» Work item
Below are the records. Transcribe them exactly.

» Dataset content
=== Begin Enclosure ===

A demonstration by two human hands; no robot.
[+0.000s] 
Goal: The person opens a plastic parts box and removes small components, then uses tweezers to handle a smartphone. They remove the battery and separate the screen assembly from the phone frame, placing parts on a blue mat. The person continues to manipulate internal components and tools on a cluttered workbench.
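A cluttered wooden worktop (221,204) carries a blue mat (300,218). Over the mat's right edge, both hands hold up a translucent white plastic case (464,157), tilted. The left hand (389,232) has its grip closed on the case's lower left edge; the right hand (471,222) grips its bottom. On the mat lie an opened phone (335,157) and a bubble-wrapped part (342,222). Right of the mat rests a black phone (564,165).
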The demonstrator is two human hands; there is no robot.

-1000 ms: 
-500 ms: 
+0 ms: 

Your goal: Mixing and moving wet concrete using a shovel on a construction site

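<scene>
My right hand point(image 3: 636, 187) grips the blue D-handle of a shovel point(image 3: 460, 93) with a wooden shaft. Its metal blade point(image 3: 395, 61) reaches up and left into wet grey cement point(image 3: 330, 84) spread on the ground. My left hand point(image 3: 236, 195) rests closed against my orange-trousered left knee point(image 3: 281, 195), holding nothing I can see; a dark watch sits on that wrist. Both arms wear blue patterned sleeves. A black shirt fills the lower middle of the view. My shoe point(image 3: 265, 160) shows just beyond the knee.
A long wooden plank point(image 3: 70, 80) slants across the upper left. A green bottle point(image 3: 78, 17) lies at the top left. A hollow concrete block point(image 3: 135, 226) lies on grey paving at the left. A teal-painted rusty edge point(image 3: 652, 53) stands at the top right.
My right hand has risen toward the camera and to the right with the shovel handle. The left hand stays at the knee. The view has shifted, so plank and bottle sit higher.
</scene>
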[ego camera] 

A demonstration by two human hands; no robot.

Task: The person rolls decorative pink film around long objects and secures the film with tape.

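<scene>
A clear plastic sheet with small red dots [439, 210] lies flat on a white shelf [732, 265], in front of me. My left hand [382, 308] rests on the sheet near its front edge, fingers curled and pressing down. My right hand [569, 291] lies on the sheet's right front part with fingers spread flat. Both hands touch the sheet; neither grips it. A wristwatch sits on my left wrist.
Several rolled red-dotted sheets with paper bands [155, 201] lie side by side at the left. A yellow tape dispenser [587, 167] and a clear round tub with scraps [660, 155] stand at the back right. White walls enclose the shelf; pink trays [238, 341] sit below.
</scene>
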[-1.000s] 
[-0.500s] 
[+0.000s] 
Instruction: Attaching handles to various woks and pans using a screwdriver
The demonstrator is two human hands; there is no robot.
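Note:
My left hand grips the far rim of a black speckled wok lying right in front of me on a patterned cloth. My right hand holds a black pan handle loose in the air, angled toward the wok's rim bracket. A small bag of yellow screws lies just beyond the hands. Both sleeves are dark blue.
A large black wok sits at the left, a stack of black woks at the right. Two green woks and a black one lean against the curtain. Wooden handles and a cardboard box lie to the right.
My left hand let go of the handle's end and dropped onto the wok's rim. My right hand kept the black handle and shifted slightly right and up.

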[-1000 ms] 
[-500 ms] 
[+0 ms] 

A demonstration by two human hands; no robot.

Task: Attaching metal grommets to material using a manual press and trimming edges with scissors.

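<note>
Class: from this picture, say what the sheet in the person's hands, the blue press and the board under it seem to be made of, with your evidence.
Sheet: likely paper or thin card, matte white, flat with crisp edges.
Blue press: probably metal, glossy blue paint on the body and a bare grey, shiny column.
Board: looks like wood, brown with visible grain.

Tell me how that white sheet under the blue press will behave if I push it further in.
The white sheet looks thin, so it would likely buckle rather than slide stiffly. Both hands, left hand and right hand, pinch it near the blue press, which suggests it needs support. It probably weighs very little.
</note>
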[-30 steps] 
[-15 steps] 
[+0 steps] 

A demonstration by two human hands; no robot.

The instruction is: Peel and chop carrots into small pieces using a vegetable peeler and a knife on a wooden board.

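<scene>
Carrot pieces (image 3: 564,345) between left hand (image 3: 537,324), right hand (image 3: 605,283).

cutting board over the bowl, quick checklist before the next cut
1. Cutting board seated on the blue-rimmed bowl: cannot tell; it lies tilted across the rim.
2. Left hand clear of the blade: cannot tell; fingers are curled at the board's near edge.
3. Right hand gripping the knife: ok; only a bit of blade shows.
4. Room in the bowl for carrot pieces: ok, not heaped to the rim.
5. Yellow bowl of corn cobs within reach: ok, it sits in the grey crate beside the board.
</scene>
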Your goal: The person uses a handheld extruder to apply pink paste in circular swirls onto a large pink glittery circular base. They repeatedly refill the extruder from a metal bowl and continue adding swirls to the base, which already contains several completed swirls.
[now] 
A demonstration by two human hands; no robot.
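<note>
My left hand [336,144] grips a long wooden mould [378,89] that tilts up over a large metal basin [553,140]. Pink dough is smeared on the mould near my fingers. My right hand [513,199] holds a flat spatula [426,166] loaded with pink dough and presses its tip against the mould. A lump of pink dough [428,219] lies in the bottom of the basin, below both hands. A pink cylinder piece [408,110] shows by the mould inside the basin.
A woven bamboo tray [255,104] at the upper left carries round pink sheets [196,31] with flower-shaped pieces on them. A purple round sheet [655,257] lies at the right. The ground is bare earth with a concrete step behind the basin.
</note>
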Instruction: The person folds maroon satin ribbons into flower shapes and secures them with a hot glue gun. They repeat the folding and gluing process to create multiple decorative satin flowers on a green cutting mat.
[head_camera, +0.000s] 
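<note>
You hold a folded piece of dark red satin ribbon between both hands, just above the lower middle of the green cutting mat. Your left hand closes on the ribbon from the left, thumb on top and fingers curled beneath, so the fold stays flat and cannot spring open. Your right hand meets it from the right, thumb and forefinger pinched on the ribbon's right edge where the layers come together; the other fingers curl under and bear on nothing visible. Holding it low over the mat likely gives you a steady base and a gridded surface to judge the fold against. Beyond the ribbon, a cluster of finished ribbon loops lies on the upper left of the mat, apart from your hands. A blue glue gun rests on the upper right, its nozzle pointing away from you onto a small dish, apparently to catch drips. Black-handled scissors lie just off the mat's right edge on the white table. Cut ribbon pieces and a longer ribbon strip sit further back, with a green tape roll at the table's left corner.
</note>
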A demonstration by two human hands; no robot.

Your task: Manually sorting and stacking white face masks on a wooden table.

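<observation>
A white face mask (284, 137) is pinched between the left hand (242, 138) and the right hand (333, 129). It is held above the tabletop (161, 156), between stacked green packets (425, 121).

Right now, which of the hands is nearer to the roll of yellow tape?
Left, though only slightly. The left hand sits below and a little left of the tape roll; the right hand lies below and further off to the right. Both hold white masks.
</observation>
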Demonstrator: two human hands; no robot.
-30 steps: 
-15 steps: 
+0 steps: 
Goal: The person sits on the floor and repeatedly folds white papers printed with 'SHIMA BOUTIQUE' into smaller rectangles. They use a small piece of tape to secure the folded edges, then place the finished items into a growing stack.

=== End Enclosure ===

» Response area
A demonstration by two human hands; no robot.
[+0.000s] 
Goal: The person opens a plastic parts box and removes small components, then uses tweezers to handle a smartphone. They remove the battery and separate the screen assembly from the phone frame, placing parts on a blue mat. The person continues to manipulate internal components and tools on a cluttered workbench.
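A cluttered wooden worktop (221,204) carries a blue mat (300,218). Over the mat's right edge, both hands hold up a translucent white plastic case (464,157), tilted. The left hand (389,232) has its grip closed on the case's lower left edge; the right hand (471,222) grips its bottom. On the mat lie an opened phone (335,157) and a bubble-wrapped part (342,222). Right of the mat rests a black phone (564,165).
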The demonstrator is two human hands; there is no robot.

-1000 ms: 
-500 ms: 
+0 ms: 

Your goal: Mixing and moving wet concrete using a shovel on a construction site

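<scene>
My right hand point(image 3: 636, 187) grips the blue D-handle of a shovel point(image 3: 460, 93) with a wooden shaft. Its metal blade point(image 3: 395, 61) reaches up and left into wet grey cement point(image 3: 330, 84) spread on the ground. My left hand point(image 3: 236, 195) rests closed against my orange-trousered left knee point(image 3: 281, 195), holding nothing I can see; a dark watch sits on that wrist. Both arms wear blue patterned sleeves. A black shirt fills the lower middle of the view. My shoe point(image 3: 265, 160) shows just beyond the knee.
A long wooden plank point(image 3: 70, 80) slants across the upper left. A green bottle point(image 3: 78, 17) lies at the top left. A hollow concrete block point(image 3: 135, 226) lies on grey paving at the left. A teal-painted rusty edge point(image 3: 652, 53) stands at the top right.
My right hand has risen toward the camera and to the right with the shovel handle. The left hand stays at the knee. The view has shifted, so plank and bottle sit higher.
</scene>
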[ego camera] 

A demonstration by two human hands; no robot.

Task: The person rolls decorative pink film around long objects and secures the film with tape.

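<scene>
A clear plastic sheet with small red dots [439, 210] lies flat on a white shelf [732, 265], in front of me. My left hand [382, 308] rests on the sheet near its front edge, fingers curled and pressing down. My right hand [569, 291] lies on the sheet's right front part with fingers spread flat. Both hands touch the sheet; neither grips it. A wristwatch sits on my left wrist.
Several rolled red-dotted sheets with paper bands [155, 201] lie side by side at the left. A yellow tape dispenser [587, 167] and a clear round tub with scraps [660, 155] stand at the back right. White walls enclose the shelf; pink trays [238, 341] sit below.
</scene>
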[-1.000s] 
[-0.500s] 
[+0.000s] 
Instruction: Attaching handles to various woks and pans using a screwdriver
The demonstrator is two human hands; there is no robot.
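Note:
My left hand grips the far rim of a black speckled wok lying right in front of me on a patterned cloth. My right hand holds a black pan handle loose in the air, angled toward the wok's rim bracket. A small bag of yellow screws lies just beyond the hands. Both sleeves are dark blue.
A large black wok sits at the left, a stack of black woks at the right. Two green woks and a black one lean against the curtain. Wooden handles and a cardboard box lie to the right.
My left hand let go of the handle's end and dropped onto the wok's rim. My right hand kept the black handle and shifted slightly right and up.
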
[-1000 ms] 
[-500 ms] 
[+0 ms] 

A demonstration by two human hands; no robot.

Task: Attaching metal grommets to material using a manual press and trimming edges with scissors.

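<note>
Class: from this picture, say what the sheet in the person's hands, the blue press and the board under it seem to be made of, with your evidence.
Sheet: likely paper or thin card, matte white, flat with crisp edges.
Blue press: probably metal, glossy blue paint on the body and a bare grey, shiny column.
Board: looks like wood, brown with visible grain.

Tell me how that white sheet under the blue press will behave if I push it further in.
The white sheet looks thin, so it would likely buckle rather than slide stiffly. Both hands, left hand and right hand, pinch it near the blue press, which suggests it needs support. It probably weighs very little.
</note>
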[-30 steps] 
[-15 steps] 
[+0 steps] 

A demonstration by two human hands; no robot.

The instruction is: Peel and chop carrots into small pieces using a vegetable peeler and a knife on a wooden board.

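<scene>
Carrot pieces (image 3: 564,345) between left hand (image 3: 537,324), right hand (image 3: 605,283).

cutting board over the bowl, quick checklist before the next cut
1. Cutting board seated on the blue-rimmed bowl: cannot tell; it lies tilted across the rim.
2. Left hand clear of the blade: cannot tell; fingers are curled at the board's near edge.
3. Right hand gripping the knife: ok; only a bit of blade shows.
4. Room in the bowl for carrot pieces: ok, not heaped to the rim.
5. Yellow bowl of corn cobs within reach: ok, it sits in the grey crate beside the board.
</scene>
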Your goal: The person uses a handheld extruder to apply pink paste in circular swirls onto a large pink glittery circular base. They repeatedly refill the extruder from a metal bowl and continue adding swirls to the base, which already contains several completed swirls.
[now] 
A demonstration by two human hands; no robot.
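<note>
My left hand [336,144] grips a long wooden mould [378,89] that tilts up over a large metal basin [553,140]. Pink dough is smeared on the mould near my fingers. My right hand [513,199] holds a flat spatula [426,166] loaded with pink dough and presses its tip against the mould. A lump of pink dough [428,219] lies in the bottom of the basin, below both hands. A pink cylinder piece [408,110] shows by the mould inside the basin.
A woven bamboo tray [255,104] at the upper left carries round pink sheets [196,31] with flower-shaped pieces on them. A purple round sheet [655,257] lies at the right. The ground is bare earth with a concrete step behind the basin.
</note>
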Instruction: The person folds maroon satin ribbons into flower shapes and secures them with a hot glue gun. They repeat the folding and gluing process to create multiple decorative satin flowers on a green cutting mat.
[head_camera, +0.000s] 
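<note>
You hold a folded piece of dark red satin ribbon between both hands, just above the lower middle of the green cutting mat. Your left hand closes on the ribbon from the left, thumb on top and fingers curled beneath, so the fold stays flat and cannot spring open. Your right hand meets it from the right, thumb and forefinger pinched on the ribbon's right edge where the layers come together; the other fingers curl under and bear on nothing visible. Holding it low over the mat likely gives you a steady base and a gridded surface to judge the fold against. Beyond the ribbon, a cluster of finished ribbon loops lies on the upper left of the mat, apart from your hands. A blue glue gun rests on the upper right, its nozzle pointing away from you onto a small dish, apparently to catch drips. Black-handled scissors lie just off the mat's right edge on the white table. Cut ribbon pieces and a longer ribbon strip sit further back, with a green tape roll at the table's left corner.
</note>
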A demonstration by two human hands; no robot.

Your task: Manually sorting and stacking white face masks on a wooden table.

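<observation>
A white face mask (284, 137) is pinched between the left hand (242, 138) and the right hand (333, 129). It is held above the tabletop (161, 156), between stacked green packets (425, 121).

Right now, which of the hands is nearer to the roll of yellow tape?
Left, though only slightly. The left hand sits below and a little left of the tape roll; the right hand lies below and further off to the right. Both hold white masks.
</observation>
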Demonstrator: two human hands; no robot.
-30 steps: 
-15 steps: 
+0 steps: 
Goal: The person sits on the floor and repeatedly folds white papers printed with 'SHIMA BOUTIQUE' into smaller rectangles. They use a small piece of tape to secure the folded edges, then place the finished items into a growing stack.

That finishes the answer to the exercise.